We also worked with Tensorflow for the first time, an end-to-end machine learning platform. As a result, we faced many hurdles when trying to set up Tensorflow and get it running in a React environment. Most of the documentation uses Python SDKs or vanilla HTML/CSS/JS which were not possible for us. Attempting to convert the vanilla JS to React proved to be more difficult due to the complexities of execution orders and React's useEffect and useState hooks. Eventually, a working solution was found, however, it can still be improved to better its performance and bring fewer bugs.

We originally wanted to use the Youtube API for video management where users would be able to post and retrieve videos from their personal accounts. Next Auth and YouTube did not originally agree in terms of available scopes and permissions, but once resolved, more issues arose. We were unable to find documentation regarding a Node.js SDK and eventually even reached our quota. As a result, we decided to drop YouTube as it did not provide a feasible solution and found Cloudinary.

Accomplishments

We are proud of being able to incorporate Machine Learning into our applications for a meaningful purpose. We did not want to reinvent the wheel by creating our own models but rather use the existing and incredibly powerful models to create new solutions. Although we did not hit all the milestones that were hoping to achieve, we are still proud of the application that we were able to make in such a short amount of time and be able to deploy the project as well.

Most notably, we are proud of our Hume AI and Tensorflow integrations that took our application to the next level. Those 2 features took the most time, but they were also the most rewarding as in the end, we got to see real-time updates of our emotional and physical states. We are proud of being able to run the application and get feedback in real-time, which gives small cues to the presenter on what to improve without risking distracting the presenter completely.

What we learned

Each of the developers learned something valuable as each of us worked with a new technology that we did not know previously.
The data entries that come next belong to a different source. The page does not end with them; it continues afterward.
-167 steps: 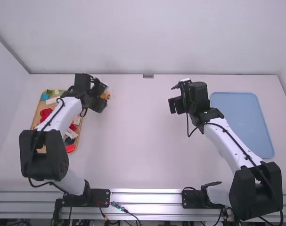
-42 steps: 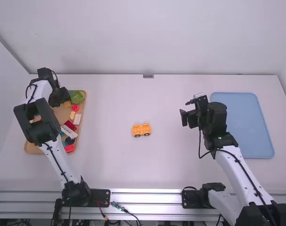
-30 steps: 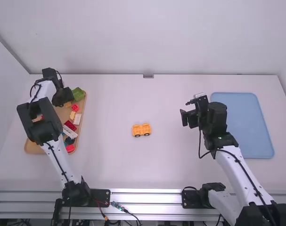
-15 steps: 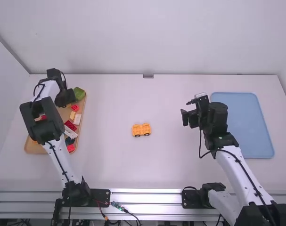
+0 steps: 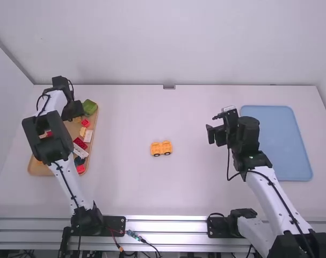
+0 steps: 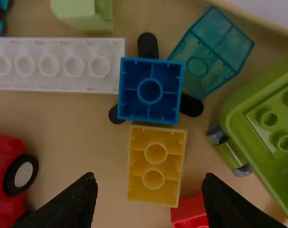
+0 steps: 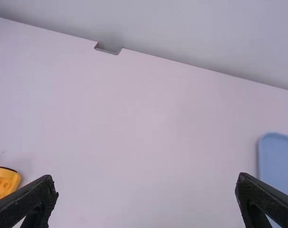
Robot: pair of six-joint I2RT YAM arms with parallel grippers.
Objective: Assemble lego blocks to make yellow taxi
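In the upper left of the high view, over the wooden tray (image 5: 38,169), the likeliest trouble is a crowded pick: the yellow block (image 6: 155,166) lies hollow side up, close up to a blue block (image 6: 150,90) and with a red block (image 6: 190,209) at one corner, so a finger coming down slightly off line could land on the red one or drag the blue one along. Lifted as it lies, the yellow block would also face the wrong way for seating and would need turning over. At the middle of the frame sits the wheeled yellow base (image 5: 161,148) of the taxi, which might roll off if pressed without being steadied. As for the claws, the left gripper (image 6: 149,179) has its fingers spread wide, to either side of the yellow block, holding nothing; whether they already graze the red block I can't fairly judge from this angle. Right of the middle of the frame, just short of the blue tray (image 5: 275,142), the right gripper (image 7: 145,177) also has its fingers well apart, with nothing gripped.
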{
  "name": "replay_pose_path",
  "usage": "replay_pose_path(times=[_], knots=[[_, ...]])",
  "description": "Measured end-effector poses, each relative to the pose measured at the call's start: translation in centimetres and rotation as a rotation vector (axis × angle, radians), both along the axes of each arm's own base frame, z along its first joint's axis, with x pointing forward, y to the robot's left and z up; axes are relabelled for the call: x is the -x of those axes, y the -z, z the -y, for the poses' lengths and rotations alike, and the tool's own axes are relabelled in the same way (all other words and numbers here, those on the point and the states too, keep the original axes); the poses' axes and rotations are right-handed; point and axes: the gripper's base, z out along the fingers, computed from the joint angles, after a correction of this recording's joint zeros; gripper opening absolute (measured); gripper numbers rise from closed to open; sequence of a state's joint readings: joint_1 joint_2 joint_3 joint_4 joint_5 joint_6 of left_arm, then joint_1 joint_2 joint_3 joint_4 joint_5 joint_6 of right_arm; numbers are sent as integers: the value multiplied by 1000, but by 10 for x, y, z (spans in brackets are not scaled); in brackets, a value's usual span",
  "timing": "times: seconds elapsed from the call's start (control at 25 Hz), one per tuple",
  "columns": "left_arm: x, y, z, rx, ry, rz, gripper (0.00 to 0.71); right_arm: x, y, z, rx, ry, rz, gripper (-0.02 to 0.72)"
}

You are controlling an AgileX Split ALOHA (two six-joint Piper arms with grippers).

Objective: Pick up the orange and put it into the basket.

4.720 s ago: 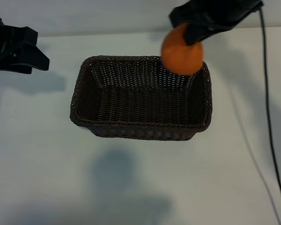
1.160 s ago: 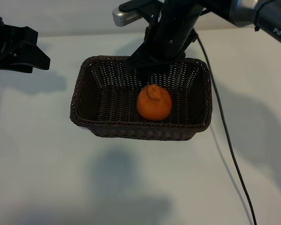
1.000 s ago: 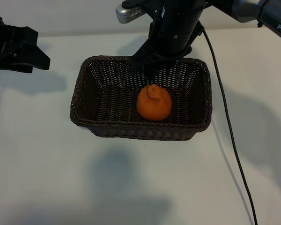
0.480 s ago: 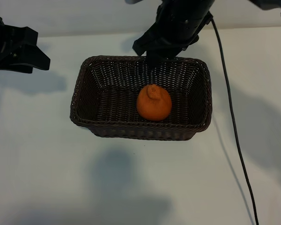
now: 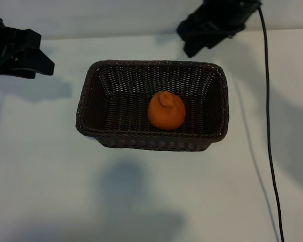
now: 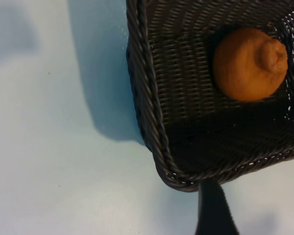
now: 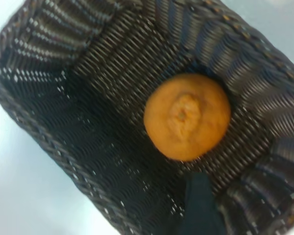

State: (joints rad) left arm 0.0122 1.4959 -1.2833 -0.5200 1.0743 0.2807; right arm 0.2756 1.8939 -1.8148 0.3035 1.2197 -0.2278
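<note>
The orange (image 5: 166,110) lies on the floor of the basket (image 5: 86,88), right of centre in the exterior view and nearer the front wall than the rear one. No gripper touches it.

Hidden or cut off:
- The underside of the orange is concealed where it meets the weave.
- The right gripper (image 5: 197,36) is cropped by the top edge of the exterior view; only its dark lower housing shows, above and beyond the far right corner of the basket. The right wrist view shows one dark finger (image 7: 200,205) at the frame edge and nothing of its partner. The fingers are apart and carry nothing.
- The left gripper (image 5: 38,63) is cropped by the left edge of the exterior view, well apart from the basket. The left wrist view shows one dark finger (image 6: 213,208) just outside a basket corner. These fingers are also apart and empty.
- The front outer wall of the basket is in shadow and its weave is hard to make out there.
- A black cable (image 5: 268,126) runs down the tabletop (image 5: 40,176) on the right and leaves the frame at the bottom.

Appearance of the orange: small, round, matte orange skin, with a knobby bump pointing upward. It is much smaller than the basket, which is rectangular, dark brown wicker with rounded corners, a braided rim and sloping sides.
</note>
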Motion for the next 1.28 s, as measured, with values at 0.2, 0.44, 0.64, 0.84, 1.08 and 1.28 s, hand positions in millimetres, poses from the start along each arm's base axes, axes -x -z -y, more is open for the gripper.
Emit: replay_pose_path(times=[0.2, 0.44, 0.64, 0.84, 1.08, 1.28], knots=[[0, 0, 0, 0, -1, 3, 457, 9, 9, 41, 19, 65, -48, 475], [0, 0, 0, 0, -1, 3, 457, 25, 10, 75, -39, 98, -70, 475], [0, 0, 0, 0, -1, 3, 457, 29, 10, 74, -84, 64, -66, 475], [0, 0, 0, 0, -1, 3, 457, 29, 9, 74, -84, 52, -60, 475], [0, 0, 0, 0, -1, 3, 457, 33, 2, 76, -58, 48, -35, 475], [0, 0, 0, 1, -2, 3, 457, 39, -9, 77, -58, 47, -4, 475]])
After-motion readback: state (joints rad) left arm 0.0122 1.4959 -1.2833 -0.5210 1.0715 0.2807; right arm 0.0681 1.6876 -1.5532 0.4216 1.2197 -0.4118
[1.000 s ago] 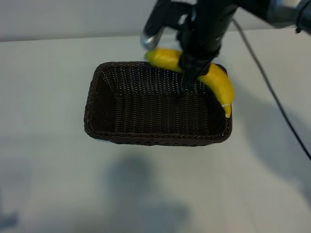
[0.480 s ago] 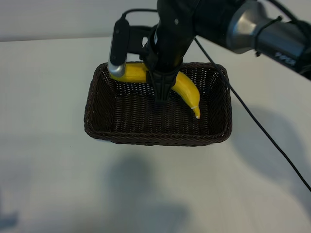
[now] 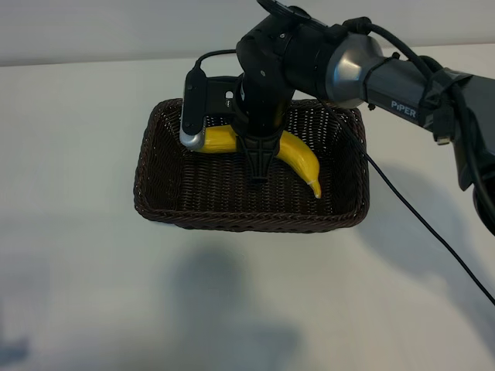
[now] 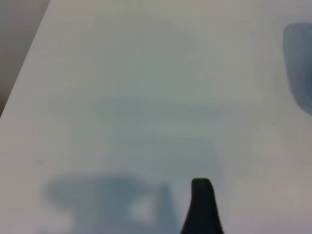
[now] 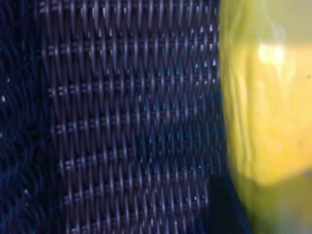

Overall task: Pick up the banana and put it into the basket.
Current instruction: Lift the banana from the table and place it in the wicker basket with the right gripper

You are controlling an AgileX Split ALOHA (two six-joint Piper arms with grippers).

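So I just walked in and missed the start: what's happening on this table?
The right gripper is clamped on a curved bright-yellow banana and holds it inside the rectangular dark-brown woven wicker basket, low over the basket's floor. The jaws have not let go, so the banana is not yet set down. The left gripper is parked apart over the bare white table, open and holding nothing.

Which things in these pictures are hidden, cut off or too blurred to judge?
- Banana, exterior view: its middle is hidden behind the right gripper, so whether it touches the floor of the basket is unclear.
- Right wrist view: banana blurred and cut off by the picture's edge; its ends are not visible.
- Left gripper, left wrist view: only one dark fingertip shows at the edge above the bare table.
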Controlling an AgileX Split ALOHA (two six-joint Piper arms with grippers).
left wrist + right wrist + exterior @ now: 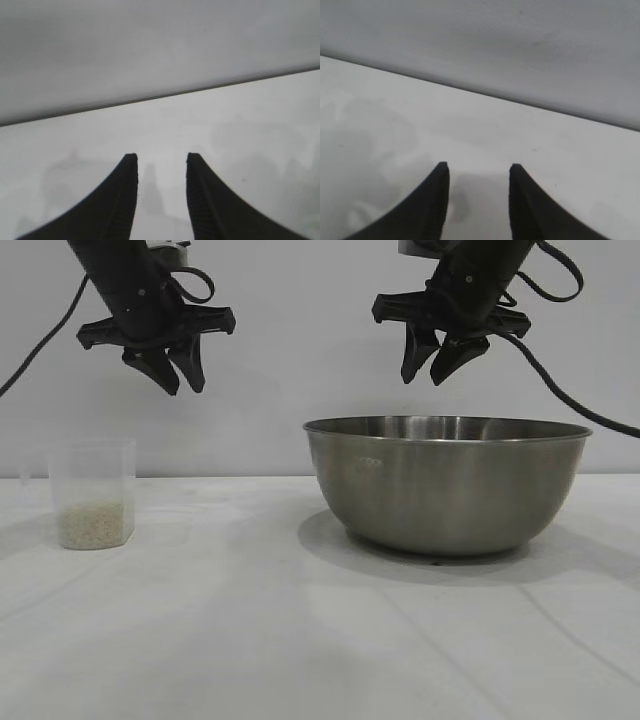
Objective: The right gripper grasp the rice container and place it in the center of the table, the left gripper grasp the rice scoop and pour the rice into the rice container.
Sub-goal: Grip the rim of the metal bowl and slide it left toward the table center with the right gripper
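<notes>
Hanging above the tabletop (250, 640), the left gripper (178, 375) and right gripper (432, 365) were seen slightly parted, nothing held. The rice container (447, 485) sat right of centre under the right gripper; the rice scoop (93, 493), rice (94, 524) inside, possibly handle hidden, far left.

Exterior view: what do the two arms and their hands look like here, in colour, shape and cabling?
Both are matte black. The left hand and the right hand each have a flat crossbar carrying two curved fingers that taper to points. The wrist views show ridged inner faces on the fingers. Black cables loop beside each wrist and trail off to the sides. No markings or sleeves show.
</notes>
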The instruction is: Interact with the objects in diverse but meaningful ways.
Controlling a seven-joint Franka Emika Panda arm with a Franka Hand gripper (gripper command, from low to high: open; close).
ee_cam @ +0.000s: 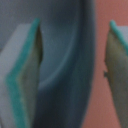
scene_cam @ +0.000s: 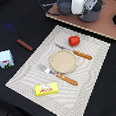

Notably, Prisma and its integration with CockroachDB and its ability to make sessions and general usage simple and user-friendly. Interfacing with CockroachDB barely had problems and was a powerful tool to work with.

We also expanded our knowledge with WebSockets, both native and Socket.io. Our prior experience was more rudimentary, but building upon that knowledge showed us new powers that WebSockets have both when used internally with the application and with external APIs and how they can introduce real-time analysis.

Future of Speech Master

The first step for Speech Master will be to shrink the codebase. Currently, there is tons of potential for components to be created and reused. Structuring the code to be more strict and robust will ensure that when adding new features the codebase will be readable, deployable, and functional. The next priority will be responsiveness, due to the lack of time many components appear strangely on different devices throwing off the UI and potentially making the application unusable.

Once the current codebase is restructured, then we would be able to focus on optimization primarily on the machine learning models and audio/visual. Currently, there are multiple instances of audio and visual that are being used to show webcam footage, stream footage to other viewers, and sent to HumeAI for analysis. By reducing the number of streams, we should expect to see significant performance improvements with which we can upgrade our audio/visual streaming to use something more appropriate and robust.

In terms of new features, Speech Master would benefit greatly from additional forms of audio analysis such as speed and volume. Different presentations and environments require different talking speeds and volumes of speech required. Given some initial parameters, Speech Master should hopefully be able to reflect on those measures. In addition, having transcriptions that can be analyzed for vocabulary and speech, ensuring that appropriate language is used for a given target audience would drastically improve the way a presenter could prepare for a presentation.